Led by the World Biogas Association (WBA), Anaerobic Digestion and Bioresources Association (ADBA), the Coalition for Renewable Natural Gas, Eurogas, and the European Biogas Association (EBA), the signatories represent economic operators globally responsible for the production, trading and consumption of renewable gaseous fuels and their derivatives.

The GHG Protocol is the world’s leading standard for measuring and managing greenhouse gas emissions.

Widely used by businesses, governments, and organisations globally, it provides a framework for tracking, reporting and reducing emissions. Its influence shapes corporate climate strategies and drives accountability in emission reduction efforts.

Renewable gases and their derivatives are necessary to decarbonise industry, transport and buildings. To facilitate their rapid deployment, a market-based approach is required to overcome any economic, technical and environmental barriers and inefficiencies arising from the requirement of a physical (local) connection.

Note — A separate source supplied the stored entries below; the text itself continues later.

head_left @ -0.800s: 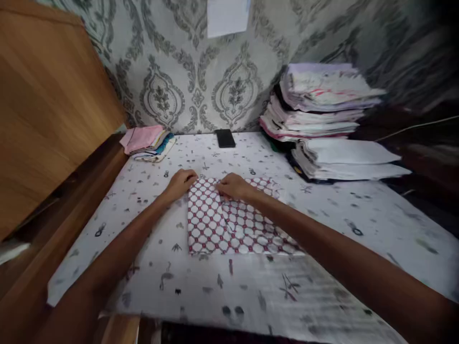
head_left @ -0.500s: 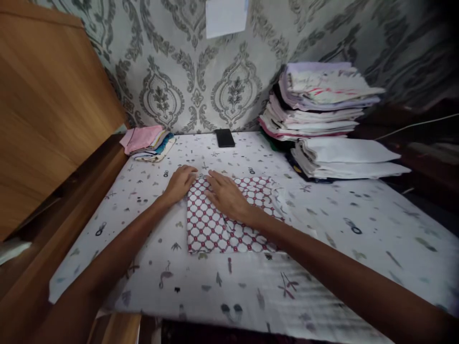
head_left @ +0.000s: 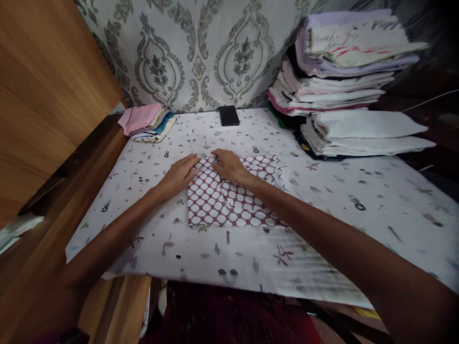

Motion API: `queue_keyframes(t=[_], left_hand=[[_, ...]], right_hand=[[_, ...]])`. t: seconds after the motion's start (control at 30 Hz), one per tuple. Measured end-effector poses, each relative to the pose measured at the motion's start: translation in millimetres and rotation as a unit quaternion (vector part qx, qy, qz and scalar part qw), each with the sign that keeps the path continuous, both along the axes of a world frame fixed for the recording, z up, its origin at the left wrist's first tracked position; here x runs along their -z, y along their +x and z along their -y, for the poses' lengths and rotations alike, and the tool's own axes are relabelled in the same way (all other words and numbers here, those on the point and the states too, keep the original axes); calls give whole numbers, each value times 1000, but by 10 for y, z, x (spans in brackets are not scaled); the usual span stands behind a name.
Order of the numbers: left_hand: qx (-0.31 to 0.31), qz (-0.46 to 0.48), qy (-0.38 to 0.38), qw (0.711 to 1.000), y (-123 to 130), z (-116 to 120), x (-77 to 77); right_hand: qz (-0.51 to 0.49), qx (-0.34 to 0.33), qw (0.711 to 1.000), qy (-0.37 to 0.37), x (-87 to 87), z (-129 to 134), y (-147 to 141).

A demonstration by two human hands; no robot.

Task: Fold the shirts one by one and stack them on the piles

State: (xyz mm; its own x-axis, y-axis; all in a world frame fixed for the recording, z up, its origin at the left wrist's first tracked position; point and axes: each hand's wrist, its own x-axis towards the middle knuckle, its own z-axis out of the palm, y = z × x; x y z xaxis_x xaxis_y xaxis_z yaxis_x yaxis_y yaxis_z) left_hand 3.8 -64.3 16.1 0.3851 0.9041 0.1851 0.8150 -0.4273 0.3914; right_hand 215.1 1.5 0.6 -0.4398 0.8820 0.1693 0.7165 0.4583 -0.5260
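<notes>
A folded cloth garment (head_left: 206, 203), white with a red and grey lattice print, lies flat on the printed white sheet (head_left: 143, 253). At its far left corner rests my left hand (head_left: 179, 174), fingers stretched out along the edge. My right hand (head_left: 229, 165) lies on the far edge of the garment, just right of the left one, with its fingers extended and slightly bent. Both palms face down, and neither hand grips a fold that I can see. My right forearm crosses over the garment's right side and hides part of it.
A tall stack of folded clothes (head_left: 344, 62) stands at the back right, with a lower white pile (head_left: 369, 129) in front. At the back left is a small clothes pile (head_left: 147, 122). A black flat object (head_left: 228, 115) lies near the wall. Wooden furniture (head_left: 53, 95) borders the left.
The view has tilted downward, so everything sits higher in the picture. My right hand has slid a little toward the garment's far edge. The garment stays where it was on the sheet.
</notes>
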Motion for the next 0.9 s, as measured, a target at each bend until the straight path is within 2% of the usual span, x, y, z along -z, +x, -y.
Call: queue_keyframes(t=[0.1, 0.2, 0.33, 0.47, 0.57, 0.63, 0.7, 0.77, 0.83, 0.9], left_hand=[[40, -41, 6, 998, 69, 364, -61], [88, -85, 2, 992, 86, 713, -44], [114, -115, -45, 986, 36, 971, 11], [89, -46, -71, 992, 16, 1027, 1], [-12, 96, -76, 992, 12, 982, -39], [-99, 207, -120, 966, -5, 898, -91], [-172, 297, -201, 918, -23, 779, -176], [-227, 346, -279, 866, -20, 648, -276], [-257, 358, -333, 834, 13, 525, -358], [-253, 356, -371, 820, 68, 418, -396]], right_hand=[[-16, 19, 1000, -9, -16, -70, -10], [-16, 11, 1000, 24, -4, -20, 8], [-6, -1, 999, 50, 3, 113, 28], [-21, -18, 994, 102, -55, 323, 23], [-37, -51, 992, 106, -116, 593, 26], [-51, -69, 992, 90, -144, 796, 34], [-82, -78, 991, 69, -159, 967, 45], [-132, -75, 987, 45, -168, 1072, 57], [-193, -64, 979, 20, -173, 1103, 64], [-257, -48, 965, -17, -179, 1077, 63]])
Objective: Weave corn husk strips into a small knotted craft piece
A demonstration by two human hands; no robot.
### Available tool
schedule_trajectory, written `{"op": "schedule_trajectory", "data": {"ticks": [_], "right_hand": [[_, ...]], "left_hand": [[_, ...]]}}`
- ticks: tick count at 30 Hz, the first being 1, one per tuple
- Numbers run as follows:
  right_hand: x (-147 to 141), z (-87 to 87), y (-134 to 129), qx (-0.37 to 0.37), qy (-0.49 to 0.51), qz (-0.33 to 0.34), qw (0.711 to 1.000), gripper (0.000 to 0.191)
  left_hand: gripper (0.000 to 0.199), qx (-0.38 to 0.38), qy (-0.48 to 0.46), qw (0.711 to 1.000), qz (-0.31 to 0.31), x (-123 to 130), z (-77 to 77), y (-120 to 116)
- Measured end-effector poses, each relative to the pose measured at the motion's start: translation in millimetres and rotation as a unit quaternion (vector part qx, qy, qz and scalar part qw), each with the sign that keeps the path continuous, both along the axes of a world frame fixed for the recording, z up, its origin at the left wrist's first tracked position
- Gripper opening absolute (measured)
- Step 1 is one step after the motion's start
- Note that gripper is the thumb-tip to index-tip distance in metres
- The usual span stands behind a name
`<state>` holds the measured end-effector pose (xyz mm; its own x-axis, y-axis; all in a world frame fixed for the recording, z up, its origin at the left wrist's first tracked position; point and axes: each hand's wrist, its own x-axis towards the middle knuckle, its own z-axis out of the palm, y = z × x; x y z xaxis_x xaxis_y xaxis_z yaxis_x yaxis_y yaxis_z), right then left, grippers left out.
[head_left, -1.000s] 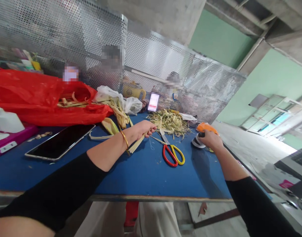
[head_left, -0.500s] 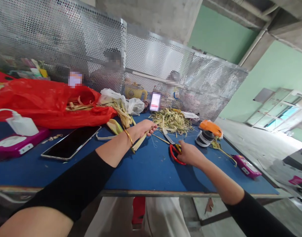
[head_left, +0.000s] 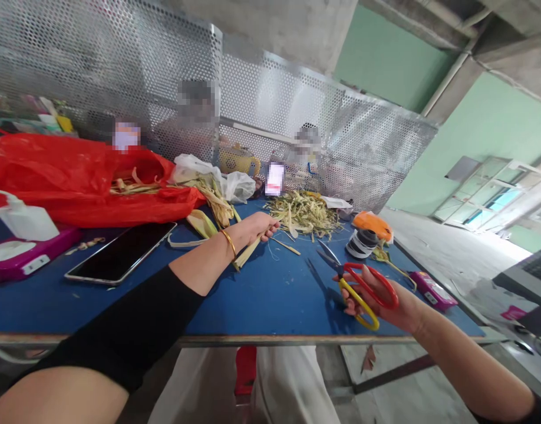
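Left hand (head_left: 261, 227): pinches pale husk strips (head_left: 248, 253); they might spread if its grip gets loose.
Right hand (head_left: 380, 301): holds scissors (head_left: 340, 271); they might poke if it slips.

Before me: one long blue-topped worktable (head_left: 270, 306) with a worn edge; behind it, upright perforated silvery metal screens (head_left: 274, 88); pale green walls (head_left: 495, 129); overhead, rough grey concrete (head_left: 292, 29); farther off, one white open-framed rack (head_left: 467, 200); pale grey floor (head_left: 407, 227), brightly lit beside the rack.
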<state>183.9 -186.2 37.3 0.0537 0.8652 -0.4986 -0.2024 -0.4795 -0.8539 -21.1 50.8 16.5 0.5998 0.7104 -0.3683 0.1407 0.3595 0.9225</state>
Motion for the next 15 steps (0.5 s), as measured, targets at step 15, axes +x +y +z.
{"op": "schedule_trajectory", "data": {"ticks": [15], "right_hand": [[-3.8, -16.4, 73.5, 0.006, -0.154, -0.003, 0.988, 0.037]], "left_hand": [[0.026, 0.024, -0.007, 0.999, -0.044, -1.2, 3.8, -5.7]]}}
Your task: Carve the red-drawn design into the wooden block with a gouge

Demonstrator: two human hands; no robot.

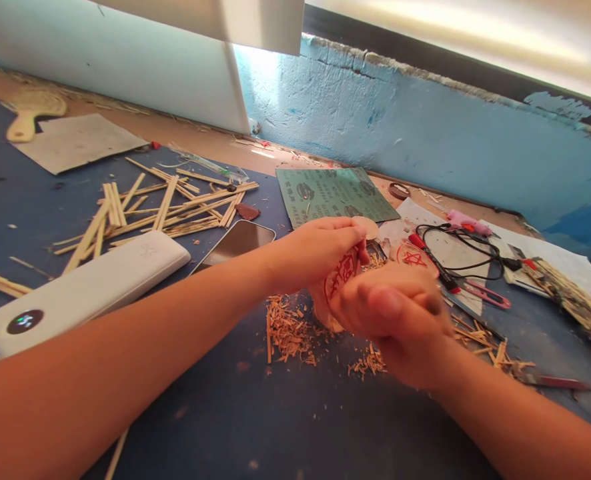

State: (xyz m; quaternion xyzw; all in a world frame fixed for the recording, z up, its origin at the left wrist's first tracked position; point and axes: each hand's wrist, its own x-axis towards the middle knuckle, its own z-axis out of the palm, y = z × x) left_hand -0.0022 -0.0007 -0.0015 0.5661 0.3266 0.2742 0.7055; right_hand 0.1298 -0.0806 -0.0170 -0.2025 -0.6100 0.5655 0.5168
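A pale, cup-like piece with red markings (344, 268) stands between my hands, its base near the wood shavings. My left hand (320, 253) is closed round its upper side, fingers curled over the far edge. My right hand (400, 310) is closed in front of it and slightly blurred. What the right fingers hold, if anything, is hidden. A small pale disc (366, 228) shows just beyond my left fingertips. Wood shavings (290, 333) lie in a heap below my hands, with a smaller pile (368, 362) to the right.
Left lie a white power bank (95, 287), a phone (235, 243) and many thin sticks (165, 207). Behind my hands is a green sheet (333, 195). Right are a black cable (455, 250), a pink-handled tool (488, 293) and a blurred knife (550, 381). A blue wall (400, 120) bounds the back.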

As the Corporate Standard of the GHG Protocol is being revised, the signatories urge its governance bodies to include such an approach in the Scope 1 inventory, for both fuel and feedstock applications.

Since the withdrawal of the former Scope 2 Guidance Annex, market actors are lacking a framework giving them certainty to invest, and the August 2023 ‘Interim Update on Accounting for Biomethane Certificates’ has not provided clear steering.

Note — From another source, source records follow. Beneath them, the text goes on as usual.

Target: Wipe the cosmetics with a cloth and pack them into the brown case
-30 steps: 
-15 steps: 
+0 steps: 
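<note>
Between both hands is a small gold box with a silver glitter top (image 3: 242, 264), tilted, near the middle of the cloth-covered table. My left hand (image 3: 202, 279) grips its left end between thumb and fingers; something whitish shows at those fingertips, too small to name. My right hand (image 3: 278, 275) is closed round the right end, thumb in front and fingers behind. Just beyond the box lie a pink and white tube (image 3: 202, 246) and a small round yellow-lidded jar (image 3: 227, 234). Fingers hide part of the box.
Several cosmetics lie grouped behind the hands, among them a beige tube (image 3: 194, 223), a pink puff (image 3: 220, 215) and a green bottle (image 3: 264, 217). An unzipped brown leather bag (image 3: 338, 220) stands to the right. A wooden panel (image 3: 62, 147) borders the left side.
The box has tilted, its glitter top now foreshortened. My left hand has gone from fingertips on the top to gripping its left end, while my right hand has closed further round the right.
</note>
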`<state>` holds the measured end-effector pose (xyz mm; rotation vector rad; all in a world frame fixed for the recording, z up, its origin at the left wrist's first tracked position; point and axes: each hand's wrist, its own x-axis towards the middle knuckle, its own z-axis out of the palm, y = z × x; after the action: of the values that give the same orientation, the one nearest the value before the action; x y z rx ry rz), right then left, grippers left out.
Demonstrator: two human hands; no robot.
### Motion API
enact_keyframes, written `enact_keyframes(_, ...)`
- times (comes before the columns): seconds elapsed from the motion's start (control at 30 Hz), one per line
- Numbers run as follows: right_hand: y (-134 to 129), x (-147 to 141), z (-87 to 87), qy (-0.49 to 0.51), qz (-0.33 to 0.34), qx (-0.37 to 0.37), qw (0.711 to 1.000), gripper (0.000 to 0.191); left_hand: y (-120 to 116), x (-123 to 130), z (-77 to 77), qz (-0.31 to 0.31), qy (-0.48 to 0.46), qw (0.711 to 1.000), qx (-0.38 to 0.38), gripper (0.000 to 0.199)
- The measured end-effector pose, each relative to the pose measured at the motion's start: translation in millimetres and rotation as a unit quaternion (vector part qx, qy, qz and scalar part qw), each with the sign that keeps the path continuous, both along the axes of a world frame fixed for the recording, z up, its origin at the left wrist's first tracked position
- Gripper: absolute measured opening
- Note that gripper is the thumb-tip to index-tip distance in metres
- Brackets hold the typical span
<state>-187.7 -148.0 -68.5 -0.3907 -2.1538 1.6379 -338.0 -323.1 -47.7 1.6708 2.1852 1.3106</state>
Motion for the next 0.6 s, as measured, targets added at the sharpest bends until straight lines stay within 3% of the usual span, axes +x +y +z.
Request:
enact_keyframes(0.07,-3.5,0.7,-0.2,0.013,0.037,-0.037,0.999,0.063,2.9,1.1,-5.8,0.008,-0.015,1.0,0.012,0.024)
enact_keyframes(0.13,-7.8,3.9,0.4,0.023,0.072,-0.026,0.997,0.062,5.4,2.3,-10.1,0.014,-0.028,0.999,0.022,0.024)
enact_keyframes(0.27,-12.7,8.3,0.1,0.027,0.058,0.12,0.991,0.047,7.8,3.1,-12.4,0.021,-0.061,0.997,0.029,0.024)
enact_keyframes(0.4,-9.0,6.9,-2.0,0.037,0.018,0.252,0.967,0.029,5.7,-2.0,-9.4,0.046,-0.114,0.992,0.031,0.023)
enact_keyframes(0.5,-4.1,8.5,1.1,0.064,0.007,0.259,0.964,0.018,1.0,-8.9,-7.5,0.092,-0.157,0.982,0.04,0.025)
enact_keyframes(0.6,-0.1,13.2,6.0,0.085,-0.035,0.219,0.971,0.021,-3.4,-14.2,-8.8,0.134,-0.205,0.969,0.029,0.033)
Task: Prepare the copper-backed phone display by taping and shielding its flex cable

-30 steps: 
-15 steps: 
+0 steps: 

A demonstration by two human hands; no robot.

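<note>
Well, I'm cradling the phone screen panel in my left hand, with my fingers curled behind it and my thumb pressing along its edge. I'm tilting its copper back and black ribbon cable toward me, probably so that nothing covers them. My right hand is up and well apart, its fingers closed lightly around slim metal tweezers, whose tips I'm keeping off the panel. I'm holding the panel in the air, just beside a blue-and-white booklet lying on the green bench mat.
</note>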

Additionally, the signatories appeal to the governing bodies to issue an interim statement in the first half of 2025, confirming that ‘robust market instruments for renewable gases will be recognised at the end of the Corporate Standard revision process to support the decarbonisation of industries’. This would provide stakeholders with clarity and confidence, as the development of revised standards can take several years.

Charlotte Morton OBE, Chief Executive of the WBA, emphasised the urgency of the issue.

“The Greenhouse Gas Protocol’s lack of guidance on the use of market-based mechanisms such as biomethane certificates has been suppressing the sector and delaying urgent and meaningful action to reduce global GHG emissions,” she said.

“We cannot afford to wait years for new standards to be developed. The sector needs certainty now to scale up efforts to prevent potent methane emissions while transforming organic wastes into clean, reliable, green gas for heat, power and transport that displaces its fossil equivalents.”